Whenever we look up to someone, a few different things may be going on.
One is projections of qualities alive in our awareness which don’t fit into our identity, so must be happening with someone else. Another person may be more awake, more clear, more insightful, have an open heart, and more, and whenever I see that in someone else, it means it is also right here, although not noticed much yet.
For instance, this is already Buddha Mind, only a Buddha Mind manifesting confusion and not noticing itself very much. This is already awakeness, right here, in the midst of all confusion and dullness, and this awakeness is no different from the awakeness here when it notices itself. There is already a profound amount of wisdom and insight here, as becomes clear when I do inquiry (The Work, Big Mind process, headless experiments) and find in myself what I otherwise go for teachers and wise ones for. There is already an open heart here, only temporarily hidden by all the dust kicked up from beliefs and knots.
Another, related process, is a clinging to certain beliefs and ideas about how people, or a category of people, or a particular person, is/are or should be.
All of this is inevitable and a part of the process, as long as there is still a belief in stories and identities, and still a sense of an I with an Other.
Projections help us notice what is already here, either as potential or unfolded more fully, but we can’t see as here because it doesn’t fit our identity. We see it first out there, in the wider world and someone else, become more familiar with it there, and can then slowly find it right here now as well. The wider world becomes a mirror of what is already here now.
And beliefs and identities inevitably are at odds with reality, which helps us see that they are just beliefs and identities, and in that is an invitation to allow attachment to them to fall away.
For both projections and beliefs (two sides of the same coin) it is helpful for our projection object to – at some point – fail horribly in living up to what we project onto them or our beliefs. It will happen at some point, whether they do it consciously or not, whether they have prepared us for it (to the extent possible) or not, and whether it is a gradual disillusionment or a spectacular downfall.
When we become more familiar with this process for ourselves, in our own life, we learn to see the tremendous beauty in it. There is a perfection built into it, which unfolds as it has to, and is always an invitation for us to find in ourselves what we seek out there, and see how our beliefs are flawed – just by its virtue of being a belief.
There is a beauty in our parents not living up to our childhood godlike image of them. Of Santa Claus to be revealed as fictional. Of our partner turning out to be just human as ourselves. Of Trungpa being a raving drunk. Of GR attaching to one-sided views and being an arrogant asshole. Of Richard Baker’s door having somebody’s wife’s shoes outside of it.

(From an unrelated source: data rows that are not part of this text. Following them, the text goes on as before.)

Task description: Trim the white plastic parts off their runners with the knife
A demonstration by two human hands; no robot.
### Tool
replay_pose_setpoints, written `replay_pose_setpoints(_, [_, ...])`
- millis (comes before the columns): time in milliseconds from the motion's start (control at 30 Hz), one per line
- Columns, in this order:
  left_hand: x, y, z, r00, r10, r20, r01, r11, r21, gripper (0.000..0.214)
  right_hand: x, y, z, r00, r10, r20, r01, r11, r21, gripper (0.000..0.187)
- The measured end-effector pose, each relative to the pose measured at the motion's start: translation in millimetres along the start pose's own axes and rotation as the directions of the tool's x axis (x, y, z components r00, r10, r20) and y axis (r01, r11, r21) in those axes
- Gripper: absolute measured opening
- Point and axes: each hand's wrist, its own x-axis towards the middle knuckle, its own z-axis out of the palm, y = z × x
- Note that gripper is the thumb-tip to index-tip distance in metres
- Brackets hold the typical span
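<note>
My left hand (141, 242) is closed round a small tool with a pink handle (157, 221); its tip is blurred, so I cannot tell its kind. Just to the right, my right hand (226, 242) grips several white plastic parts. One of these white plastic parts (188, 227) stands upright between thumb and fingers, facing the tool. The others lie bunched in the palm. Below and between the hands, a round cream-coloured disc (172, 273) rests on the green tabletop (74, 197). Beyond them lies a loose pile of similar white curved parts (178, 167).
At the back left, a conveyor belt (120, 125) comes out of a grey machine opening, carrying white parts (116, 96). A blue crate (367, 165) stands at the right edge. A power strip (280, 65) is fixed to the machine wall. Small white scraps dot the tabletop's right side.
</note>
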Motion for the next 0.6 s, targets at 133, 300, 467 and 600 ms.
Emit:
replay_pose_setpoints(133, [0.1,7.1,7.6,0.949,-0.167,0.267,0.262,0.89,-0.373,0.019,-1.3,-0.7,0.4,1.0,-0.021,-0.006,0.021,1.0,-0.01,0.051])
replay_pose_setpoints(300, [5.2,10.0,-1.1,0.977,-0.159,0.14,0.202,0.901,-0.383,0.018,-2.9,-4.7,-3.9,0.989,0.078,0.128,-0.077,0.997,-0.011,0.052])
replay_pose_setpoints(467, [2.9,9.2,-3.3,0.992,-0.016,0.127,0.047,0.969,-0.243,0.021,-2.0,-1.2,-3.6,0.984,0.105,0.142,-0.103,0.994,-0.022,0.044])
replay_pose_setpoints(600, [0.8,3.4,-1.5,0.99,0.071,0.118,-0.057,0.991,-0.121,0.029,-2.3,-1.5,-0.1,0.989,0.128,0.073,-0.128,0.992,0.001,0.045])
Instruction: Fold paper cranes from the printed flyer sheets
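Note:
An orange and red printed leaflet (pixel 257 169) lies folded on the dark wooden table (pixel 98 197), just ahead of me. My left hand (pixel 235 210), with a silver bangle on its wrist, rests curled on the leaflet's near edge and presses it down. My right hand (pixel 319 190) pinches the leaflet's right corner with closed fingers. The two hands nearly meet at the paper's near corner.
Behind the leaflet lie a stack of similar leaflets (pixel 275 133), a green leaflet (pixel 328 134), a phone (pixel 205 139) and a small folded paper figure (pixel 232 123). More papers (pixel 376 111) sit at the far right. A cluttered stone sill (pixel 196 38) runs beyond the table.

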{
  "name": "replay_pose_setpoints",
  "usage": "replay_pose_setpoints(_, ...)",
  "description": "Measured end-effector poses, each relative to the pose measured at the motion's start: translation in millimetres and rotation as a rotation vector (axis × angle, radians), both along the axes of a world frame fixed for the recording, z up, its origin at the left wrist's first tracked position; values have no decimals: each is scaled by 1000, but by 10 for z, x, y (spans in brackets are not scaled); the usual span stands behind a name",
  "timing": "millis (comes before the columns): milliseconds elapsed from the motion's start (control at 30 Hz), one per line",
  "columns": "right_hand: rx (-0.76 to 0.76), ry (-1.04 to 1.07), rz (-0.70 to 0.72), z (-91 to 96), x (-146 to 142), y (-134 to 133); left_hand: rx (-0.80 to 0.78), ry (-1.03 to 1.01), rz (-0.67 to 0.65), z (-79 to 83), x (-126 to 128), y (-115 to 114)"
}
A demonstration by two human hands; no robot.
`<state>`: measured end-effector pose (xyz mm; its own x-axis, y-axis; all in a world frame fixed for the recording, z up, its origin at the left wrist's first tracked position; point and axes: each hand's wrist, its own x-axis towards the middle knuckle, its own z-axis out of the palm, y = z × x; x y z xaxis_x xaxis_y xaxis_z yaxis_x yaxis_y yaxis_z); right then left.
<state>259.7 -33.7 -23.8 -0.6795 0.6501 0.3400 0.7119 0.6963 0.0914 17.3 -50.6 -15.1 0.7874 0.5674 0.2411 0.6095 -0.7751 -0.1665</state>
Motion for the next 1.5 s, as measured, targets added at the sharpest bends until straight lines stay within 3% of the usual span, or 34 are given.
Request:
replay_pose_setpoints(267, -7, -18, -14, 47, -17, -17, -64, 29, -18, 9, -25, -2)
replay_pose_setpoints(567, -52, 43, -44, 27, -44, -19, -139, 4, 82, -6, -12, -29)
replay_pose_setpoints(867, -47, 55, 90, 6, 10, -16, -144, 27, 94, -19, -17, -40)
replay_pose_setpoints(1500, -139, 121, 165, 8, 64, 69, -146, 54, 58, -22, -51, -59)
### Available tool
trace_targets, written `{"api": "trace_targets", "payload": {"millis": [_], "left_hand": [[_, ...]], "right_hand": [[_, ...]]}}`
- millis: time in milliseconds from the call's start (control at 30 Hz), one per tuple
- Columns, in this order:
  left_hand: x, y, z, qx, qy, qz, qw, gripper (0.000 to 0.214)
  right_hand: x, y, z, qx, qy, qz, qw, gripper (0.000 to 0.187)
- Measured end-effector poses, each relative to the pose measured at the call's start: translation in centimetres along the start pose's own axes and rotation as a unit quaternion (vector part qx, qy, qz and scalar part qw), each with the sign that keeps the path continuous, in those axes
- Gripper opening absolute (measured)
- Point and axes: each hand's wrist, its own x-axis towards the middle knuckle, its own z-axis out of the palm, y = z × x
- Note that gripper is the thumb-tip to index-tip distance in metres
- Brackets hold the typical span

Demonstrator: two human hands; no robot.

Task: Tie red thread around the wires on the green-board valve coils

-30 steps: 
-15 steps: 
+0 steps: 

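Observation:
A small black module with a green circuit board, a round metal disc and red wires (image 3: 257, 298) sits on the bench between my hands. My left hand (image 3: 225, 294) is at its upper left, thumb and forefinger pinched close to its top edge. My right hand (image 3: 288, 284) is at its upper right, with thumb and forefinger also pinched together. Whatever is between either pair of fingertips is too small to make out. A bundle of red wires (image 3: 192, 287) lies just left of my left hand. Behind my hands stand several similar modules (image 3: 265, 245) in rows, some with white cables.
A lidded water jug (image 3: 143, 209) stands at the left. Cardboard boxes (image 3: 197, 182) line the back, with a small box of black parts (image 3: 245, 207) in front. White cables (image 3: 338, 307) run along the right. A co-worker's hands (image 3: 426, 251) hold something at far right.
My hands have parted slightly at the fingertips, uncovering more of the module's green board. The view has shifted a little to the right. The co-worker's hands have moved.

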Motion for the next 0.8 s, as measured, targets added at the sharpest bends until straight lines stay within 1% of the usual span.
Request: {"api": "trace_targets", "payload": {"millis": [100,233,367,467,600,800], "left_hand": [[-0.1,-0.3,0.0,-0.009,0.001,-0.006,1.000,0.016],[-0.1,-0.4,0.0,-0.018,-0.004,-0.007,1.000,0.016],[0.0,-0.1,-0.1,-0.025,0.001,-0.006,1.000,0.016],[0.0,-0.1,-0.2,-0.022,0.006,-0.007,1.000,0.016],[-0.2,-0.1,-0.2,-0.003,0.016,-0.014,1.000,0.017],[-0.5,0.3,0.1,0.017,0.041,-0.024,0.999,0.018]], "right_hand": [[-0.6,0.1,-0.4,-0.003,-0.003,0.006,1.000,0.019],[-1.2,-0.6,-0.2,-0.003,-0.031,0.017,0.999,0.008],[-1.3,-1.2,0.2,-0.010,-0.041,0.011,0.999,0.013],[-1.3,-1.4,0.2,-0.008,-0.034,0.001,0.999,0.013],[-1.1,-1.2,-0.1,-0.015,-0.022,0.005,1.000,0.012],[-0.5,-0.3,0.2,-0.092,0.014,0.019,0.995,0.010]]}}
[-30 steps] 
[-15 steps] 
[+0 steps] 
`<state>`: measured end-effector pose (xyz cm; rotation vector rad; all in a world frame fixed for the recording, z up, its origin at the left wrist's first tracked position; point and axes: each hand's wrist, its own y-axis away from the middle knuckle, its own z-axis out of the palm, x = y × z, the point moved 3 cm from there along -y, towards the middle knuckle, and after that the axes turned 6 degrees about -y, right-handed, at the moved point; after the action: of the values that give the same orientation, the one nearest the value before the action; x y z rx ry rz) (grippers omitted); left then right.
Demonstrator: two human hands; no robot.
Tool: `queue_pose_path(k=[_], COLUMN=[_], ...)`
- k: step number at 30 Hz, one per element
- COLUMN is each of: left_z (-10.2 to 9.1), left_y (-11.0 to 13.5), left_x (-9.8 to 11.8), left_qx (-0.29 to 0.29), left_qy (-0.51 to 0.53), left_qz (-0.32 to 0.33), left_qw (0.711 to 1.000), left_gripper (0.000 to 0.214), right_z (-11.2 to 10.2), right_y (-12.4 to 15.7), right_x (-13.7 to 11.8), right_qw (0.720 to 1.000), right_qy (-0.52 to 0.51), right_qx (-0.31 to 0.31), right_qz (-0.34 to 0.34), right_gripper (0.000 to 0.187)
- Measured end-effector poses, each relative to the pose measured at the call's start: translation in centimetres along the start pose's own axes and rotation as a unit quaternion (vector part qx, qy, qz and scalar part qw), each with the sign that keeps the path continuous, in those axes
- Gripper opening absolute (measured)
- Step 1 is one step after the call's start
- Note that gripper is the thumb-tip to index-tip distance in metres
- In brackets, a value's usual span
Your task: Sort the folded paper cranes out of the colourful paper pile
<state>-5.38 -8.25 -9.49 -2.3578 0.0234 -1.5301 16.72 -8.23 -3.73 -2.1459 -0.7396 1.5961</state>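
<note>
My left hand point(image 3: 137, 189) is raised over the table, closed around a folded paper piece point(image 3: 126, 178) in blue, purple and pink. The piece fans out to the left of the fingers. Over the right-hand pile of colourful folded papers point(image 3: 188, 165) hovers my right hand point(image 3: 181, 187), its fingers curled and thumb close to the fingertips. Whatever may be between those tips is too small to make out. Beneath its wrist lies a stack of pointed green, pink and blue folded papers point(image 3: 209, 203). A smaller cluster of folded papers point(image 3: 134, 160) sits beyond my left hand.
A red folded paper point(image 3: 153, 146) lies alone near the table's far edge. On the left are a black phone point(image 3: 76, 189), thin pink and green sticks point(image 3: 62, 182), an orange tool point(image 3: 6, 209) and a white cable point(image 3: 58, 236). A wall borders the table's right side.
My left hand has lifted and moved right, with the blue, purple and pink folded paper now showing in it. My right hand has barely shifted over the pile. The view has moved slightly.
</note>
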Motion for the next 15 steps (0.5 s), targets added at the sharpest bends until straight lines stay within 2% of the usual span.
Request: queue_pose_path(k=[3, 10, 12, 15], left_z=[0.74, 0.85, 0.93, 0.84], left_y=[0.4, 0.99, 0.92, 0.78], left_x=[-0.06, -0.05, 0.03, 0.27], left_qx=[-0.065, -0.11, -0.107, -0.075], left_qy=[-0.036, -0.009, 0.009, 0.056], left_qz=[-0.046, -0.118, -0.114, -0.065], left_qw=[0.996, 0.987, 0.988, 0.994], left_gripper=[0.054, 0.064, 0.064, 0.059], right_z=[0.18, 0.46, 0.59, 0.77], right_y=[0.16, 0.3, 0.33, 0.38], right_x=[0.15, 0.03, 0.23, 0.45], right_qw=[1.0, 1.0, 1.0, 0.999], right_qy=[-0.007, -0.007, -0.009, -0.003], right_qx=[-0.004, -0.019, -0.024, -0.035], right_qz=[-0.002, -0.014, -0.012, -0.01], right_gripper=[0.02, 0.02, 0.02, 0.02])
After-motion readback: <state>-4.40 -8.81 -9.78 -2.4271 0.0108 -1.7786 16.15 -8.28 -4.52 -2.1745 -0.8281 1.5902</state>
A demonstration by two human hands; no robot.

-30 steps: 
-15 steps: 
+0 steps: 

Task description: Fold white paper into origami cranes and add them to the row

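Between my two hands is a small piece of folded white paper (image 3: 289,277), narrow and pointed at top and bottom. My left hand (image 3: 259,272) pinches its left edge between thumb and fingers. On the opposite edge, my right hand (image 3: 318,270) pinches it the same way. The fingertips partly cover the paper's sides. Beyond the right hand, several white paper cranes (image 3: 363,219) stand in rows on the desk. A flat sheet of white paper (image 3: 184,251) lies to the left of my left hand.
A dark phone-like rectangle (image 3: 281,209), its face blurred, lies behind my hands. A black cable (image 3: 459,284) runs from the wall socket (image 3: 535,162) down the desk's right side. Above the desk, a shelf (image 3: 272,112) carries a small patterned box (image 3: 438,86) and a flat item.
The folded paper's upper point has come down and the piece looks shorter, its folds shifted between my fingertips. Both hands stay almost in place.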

Of course, we have to use some common sense here as well. We are all flawed in contrast with our abstract ideas of how things should be, and it is a good thing. But that doesn’t mean we need to put up with abuse or whatever else may be going on. For instance, if a spiritual teacher’s flaws have too much of an impact of the community of students or ourselves, it is probably good to address it openly and see if it can be changed, and if not, have the teacher leave, and if that is not possible, then leave oneself.